À la sortie de l’université, il va tenter sa chance à Los Angeles, où il fait la connaissance de futurs géants comme Jerry Seinfeld, avec qui il collabora brièvement à l’écriture de sketches. Hodgson se fait un nom avec des numéros remplis d’accessoires qu’il bricole lui-même. Alors que les offres de travail commencent à arriver, Hodgson se retrouve à décliner un rôle dans une sitcom avec Michael J. Fox, même lorsque le studio double son offre. Dans Wired, il explique : « je me suis rendu compte que, c’est vrai, mon opinion importe peu à Hollywood. J’ai vu d’autres personnes se compromettre, et je pensais qu’une fois que j’aurais laissé tomber ce que je voulais vraiment faire, il n’y aurait plus de retour en arrière. Donc j’ai décidé de revenir à Minneapolis. »

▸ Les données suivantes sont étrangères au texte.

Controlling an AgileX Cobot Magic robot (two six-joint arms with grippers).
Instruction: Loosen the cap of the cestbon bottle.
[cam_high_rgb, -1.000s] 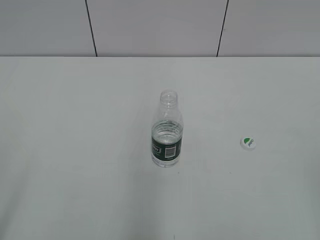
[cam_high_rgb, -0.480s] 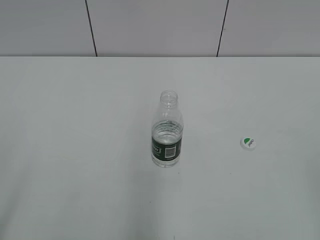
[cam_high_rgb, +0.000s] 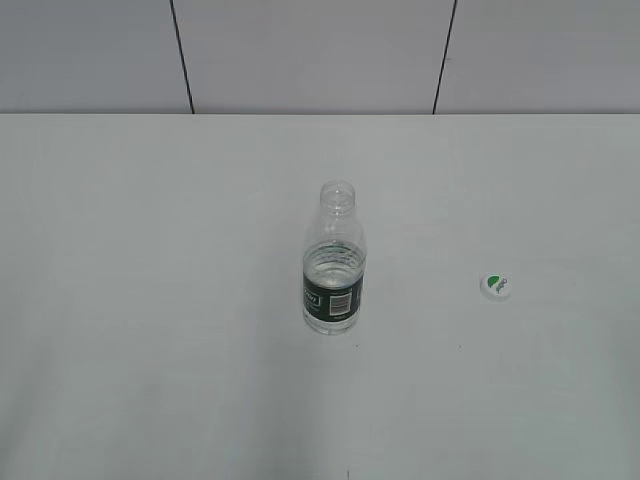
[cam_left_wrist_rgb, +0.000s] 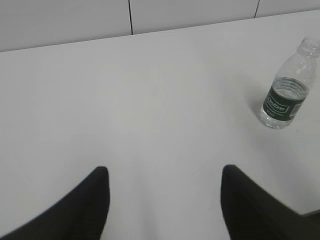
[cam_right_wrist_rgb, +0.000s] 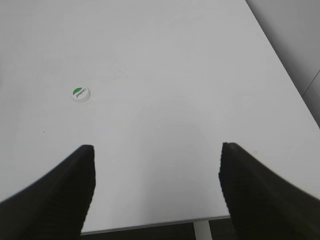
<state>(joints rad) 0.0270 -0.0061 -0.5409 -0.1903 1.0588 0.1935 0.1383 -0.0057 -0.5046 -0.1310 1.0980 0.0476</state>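
Note:
The cestbon bottle (cam_high_rgb: 333, 262) stands upright in the middle of the white table, clear with a dark green label, its neck open and without a cap. It also shows in the left wrist view (cam_left_wrist_rgb: 288, 93) at the far right. The cap (cam_high_rgb: 496, 286), white with a green patch, lies flat on the table to the right of the bottle, apart from it; it also shows in the right wrist view (cam_right_wrist_rgb: 80, 93). My left gripper (cam_left_wrist_rgb: 165, 172) is open and empty, well short and left of the bottle. My right gripper (cam_right_wrist_rgb: 156, 150) is open and empty, above the table's near edge. Neither arm shows in the exterior view.
The white table (cam_high_rgb: 150, 250) meets a grey panelled wall (cam_high_rgb: 300, 50) at the back. The right wrist view shows the table's near edge (cam_right_wrist_rgb: 150, 225), its right edge and a white leg (cam_right_wrist_rgb: 202, 231) below.

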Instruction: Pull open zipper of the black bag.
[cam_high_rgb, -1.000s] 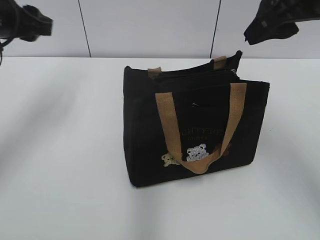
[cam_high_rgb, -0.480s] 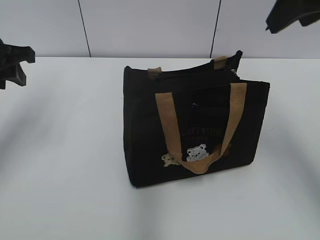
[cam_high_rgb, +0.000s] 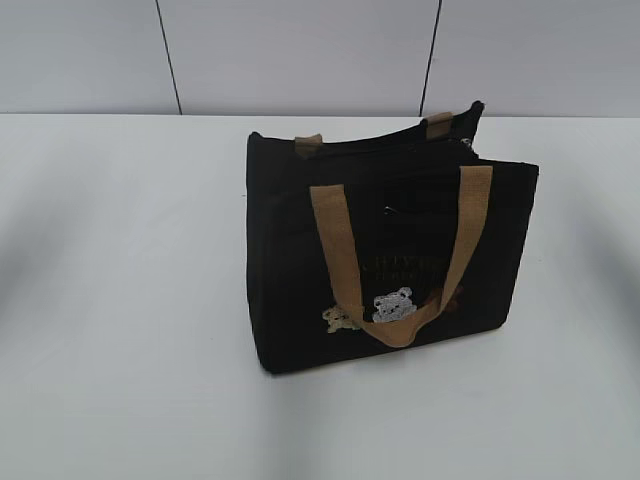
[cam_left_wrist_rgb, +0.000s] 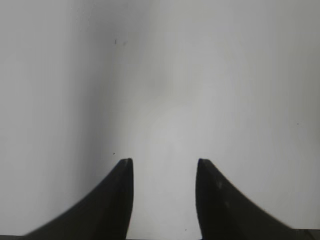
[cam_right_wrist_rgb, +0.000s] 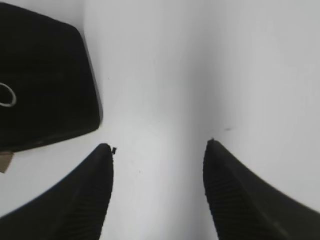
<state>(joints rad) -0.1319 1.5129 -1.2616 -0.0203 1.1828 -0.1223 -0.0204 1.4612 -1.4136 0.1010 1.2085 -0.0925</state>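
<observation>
The black bag (cam_high_rgb: 390, 255) stands upright on the white table (cam_high_rgb: 120, 300), its tan handle hanging over the face with the bear figures. Its zipper (cam_high_rgb: 400, 140) runs along the top edge. Neither gripper shows in the exterior view. In the left wrist view my left gripper (cam_left_wrist_rgb: 164, 161) is open over bare table, with nothing between its fingers. My right gripper (cam_right_wrist_rgb: 159, 144) is also open and empty. A corner of the black bag (cam_right_wrist_rgb: 45, 85) lies up and to its left. A silver ring (cam_right_wrist_rgb: 6, 95) of the zipper pull shows at that frame's left edge.
A grey panelled wall (cam_high_rgb: 300, 50) rises behind the table's far edge. White table surface stretches left, right and in front of the bag.
Both arms have left the exterior view: the left one dropped out past the left edge, the right one withdrew past the upper right corner. The bag has not moved.
</observation>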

En 1987, Hodgson multiplie les petits boulots et fait la connaissance de Jim Mallon, producteur et programmateur d’une chaîne locale, KTMA, basée à Saint-Paul, capitale de l’état du Minnesota jouxtant Minneapolis. Mallon a pour idée de trouver des animateurs du coin pour présenter des émissions, mais il a aussi un problème : les films achetés par KTMA sont, pour la majeure partie, des séries B oubliables et oubliées. Pour remédier à la situation, Hodgson va piquer un concept trouvé à l’intérieur d’une pochette de l’album d’Elton John, Goodbye Yellow Brick Road, dans lequel on voit des silhouettes par-dessus un écran de cinéma. Il ajoute, toujours dans Wired : « je me suis dit que quelqu’un devrait projeter un film et faire intervenir ses silhouettes » – une façon de commenter le film. Il est fan de tous les films de genre avec des monstres et se montre intéressé par l’idée d’une émission alliant des idées pour la jeunesse et la présentation de ces films.
Hodgson fait évoluer le concept et créé, avec Mallon, un semblant de mythologie inspiré de Silent Running, où Bruce Dern est assisté de trois drones, Huey, Dewey et Louie (également les noms des trois neveux de Donald Duck, Riri, Fifi et Loulou en VF). Le Joel de Mystery Science Theater 3000 sera envoyé dans l’espace par des boss aigris du Gizmonic Institute. Sa mission : être le cobaye de plusieurs films plus atroces les uns que les autres pour étudier leur effet sur l’espèce humaine. Il va créer trois robots à partir de matériel de bric et de broc : Tom Servo (Kevin Murphy lui prête sa voix pour la majorité de la série) sera fait à partir d’un distributeur de chewing-gums et d’une machine à pièces ; Crow T. Robot (avec la voix de Trace Beaulieu pour la majorité de la série) est un robot peint en or avec des yeux en balle de ping-pong, une boule de bowling coupée en deux en guise de bouche et une grille de masque de hockey sur les yeux. Ils sont accompagnés par Gypsy, un droïde à la bouche en forme de siège pour bébé, avec un long tuyau en PVC en guise de corps, qui s’occupe de la maintenance du Satellite of Love. Lors de la nouvelle série de 2017, sa voix sera même assurée par une femme (Rebecca Hanson). Sans oublier l’œil qui capture les expériences, Cambot, qui est notre « point de vue » dans la salle de projection du Satellite of Love.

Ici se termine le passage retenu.